Once you have read the data below, write it all out exactly.

RAW DATA
========================
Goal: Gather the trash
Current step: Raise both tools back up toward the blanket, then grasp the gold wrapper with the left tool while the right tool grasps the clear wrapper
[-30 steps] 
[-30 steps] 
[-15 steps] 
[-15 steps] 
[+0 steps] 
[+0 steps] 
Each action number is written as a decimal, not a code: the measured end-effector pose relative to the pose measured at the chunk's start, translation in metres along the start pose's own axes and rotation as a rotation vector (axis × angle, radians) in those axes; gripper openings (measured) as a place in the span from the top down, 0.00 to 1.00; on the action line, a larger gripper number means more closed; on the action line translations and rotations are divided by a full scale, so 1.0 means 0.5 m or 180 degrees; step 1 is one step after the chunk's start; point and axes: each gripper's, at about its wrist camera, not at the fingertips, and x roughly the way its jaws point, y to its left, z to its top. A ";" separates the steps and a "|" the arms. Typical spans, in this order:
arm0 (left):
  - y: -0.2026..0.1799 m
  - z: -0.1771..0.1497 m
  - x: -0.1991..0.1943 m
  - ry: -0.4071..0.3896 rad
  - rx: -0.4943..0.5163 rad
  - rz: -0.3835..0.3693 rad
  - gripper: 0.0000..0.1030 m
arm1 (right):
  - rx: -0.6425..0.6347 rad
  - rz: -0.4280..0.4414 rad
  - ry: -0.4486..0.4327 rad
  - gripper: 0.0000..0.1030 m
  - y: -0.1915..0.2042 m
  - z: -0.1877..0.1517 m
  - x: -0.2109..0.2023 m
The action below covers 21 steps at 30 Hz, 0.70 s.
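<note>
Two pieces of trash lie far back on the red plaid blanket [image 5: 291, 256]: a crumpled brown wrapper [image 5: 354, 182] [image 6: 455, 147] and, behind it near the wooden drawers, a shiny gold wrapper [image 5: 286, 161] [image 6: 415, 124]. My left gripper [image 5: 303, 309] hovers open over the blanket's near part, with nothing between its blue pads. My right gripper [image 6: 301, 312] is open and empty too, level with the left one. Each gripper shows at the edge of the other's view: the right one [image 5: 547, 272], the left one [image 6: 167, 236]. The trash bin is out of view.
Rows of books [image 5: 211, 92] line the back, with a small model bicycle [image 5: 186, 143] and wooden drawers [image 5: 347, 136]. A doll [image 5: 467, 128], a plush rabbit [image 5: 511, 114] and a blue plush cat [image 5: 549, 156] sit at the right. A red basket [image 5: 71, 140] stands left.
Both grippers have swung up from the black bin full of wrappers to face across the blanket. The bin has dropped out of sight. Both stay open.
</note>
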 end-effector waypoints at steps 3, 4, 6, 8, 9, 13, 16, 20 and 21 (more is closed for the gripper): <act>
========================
ANSWER FOR THIS EXERCISE
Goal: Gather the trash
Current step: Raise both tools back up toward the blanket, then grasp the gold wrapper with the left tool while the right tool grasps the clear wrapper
[-30 steps] 
[-30 steps] 
[-15 steps] 
[-15 steps] 
[+0 steps] 
[+0 steps] 
Each action number is written as a decimal, not a code: the measured end-effector pose relative to the pose measured at the chunk's start, translation in metres along the start pose's own axes and rotation as a rotation vector (axis × angle, radians) in those axes; gripper openings (measured) as a place in the span from the top down, 0.00 to 1.00; on the action line, a larger gripper number means more closed; on the action line translations and rotations are divided by a full scale, so 1.0 means 0.5 m or 180 degrees; step 1 is one step after the chunk's start; point and axes: each gripper's, at about its wrist camera, not at the fingertips, and x roughly the way its jaws point, y to its left, z to its top. A ";" separates the steps and a "|" the arms. Typical spans, in this order:
arm0 (left):
  - y: -0.2026..0.1799 m
  - z: -0.1771..0.1497 m
  - x: -0.1991..0.1943 m
  - ry: -0.4071..0.3896 rad
  - rx: -0.4943..0.5163 rad
  - rz: -0.3835..0.3693 rad
  - gripper: 0.0000..0.1030 m
arm1 (right):
  - rx: -0.6425..0.6347 rad
  - rz: -0.4280..0.4414 rad
  - ry: -0.4486..0.4327 rad
  - gripper: 0.0000..0.1030 m
  - y: -0.1915..0.2042 m
  - z: -0.1877..0.1517 m
  - x: -0.2109..0.2023 m
The action below covers 21 steps at 30 Hz, 0.70 s.
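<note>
Two pieces of trash lie far back on the red plaid blanket [image 5: 291, 256]: a crumpled brown wrapper [image 5: 354, 182] [image 6: 455, 147] and, behind it near the wooden drawers, a shiny gold wrapper [image 5: 286, 161] [image 6: 415, 124]. My left gripper [image 5: 303, 309] hovers open over the blanket's near part, with nothing between its blue pads. My right gripper [image 6: 301, 312] is open and empty too, level with the left one. Each gripper shows at the edge of the other's view: the right one [image 5: 547, 272], the left one [image 6: 167, 236]. The trash bin is out of view.
Rows of books [image 5: 211, 92] line the back, with a small model bicycle [image 5: 186, 143] and wooden drawers [image 5: 347, 136]. A doll [image 5: 467, 128], a plush rabbit [image 5: 511, 114] and a blue plush cat [image 5: 549, 156] sit at the right. A red basket [image 5: 71, 140] stands left.
Both grippers have swung up from the black bin full of wrappers to face across the blanket. The bin has dropped out of sight. Both stay open.
</note>
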 end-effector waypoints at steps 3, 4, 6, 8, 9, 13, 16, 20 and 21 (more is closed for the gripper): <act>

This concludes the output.